- Your task: Nothing but a number should be given: how many lines of the records include "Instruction"?

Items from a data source
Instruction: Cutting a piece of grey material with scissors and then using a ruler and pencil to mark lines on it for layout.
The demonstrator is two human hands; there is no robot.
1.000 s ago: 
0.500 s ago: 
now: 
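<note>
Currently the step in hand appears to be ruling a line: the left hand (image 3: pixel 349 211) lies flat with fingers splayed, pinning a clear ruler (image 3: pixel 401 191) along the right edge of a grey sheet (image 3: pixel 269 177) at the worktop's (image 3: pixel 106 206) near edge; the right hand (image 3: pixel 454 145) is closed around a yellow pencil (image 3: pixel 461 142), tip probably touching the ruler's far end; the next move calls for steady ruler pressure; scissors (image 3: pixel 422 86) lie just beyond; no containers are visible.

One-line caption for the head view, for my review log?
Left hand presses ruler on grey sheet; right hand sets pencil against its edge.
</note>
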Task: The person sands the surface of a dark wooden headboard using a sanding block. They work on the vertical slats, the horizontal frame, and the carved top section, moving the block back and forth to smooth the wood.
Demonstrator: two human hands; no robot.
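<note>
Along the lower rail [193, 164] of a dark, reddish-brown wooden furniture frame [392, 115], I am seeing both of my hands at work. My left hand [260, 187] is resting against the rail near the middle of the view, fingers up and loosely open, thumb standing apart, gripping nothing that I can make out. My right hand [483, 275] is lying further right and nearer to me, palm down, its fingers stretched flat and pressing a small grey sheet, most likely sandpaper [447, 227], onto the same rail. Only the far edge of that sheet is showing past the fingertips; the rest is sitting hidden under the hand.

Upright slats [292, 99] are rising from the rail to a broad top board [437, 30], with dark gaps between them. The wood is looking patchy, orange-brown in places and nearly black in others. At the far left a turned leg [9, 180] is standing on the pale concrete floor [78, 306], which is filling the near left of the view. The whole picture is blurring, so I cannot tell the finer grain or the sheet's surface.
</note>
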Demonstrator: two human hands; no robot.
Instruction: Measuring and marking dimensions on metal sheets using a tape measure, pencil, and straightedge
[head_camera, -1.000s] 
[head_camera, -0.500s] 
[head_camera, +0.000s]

- Response to the task: 2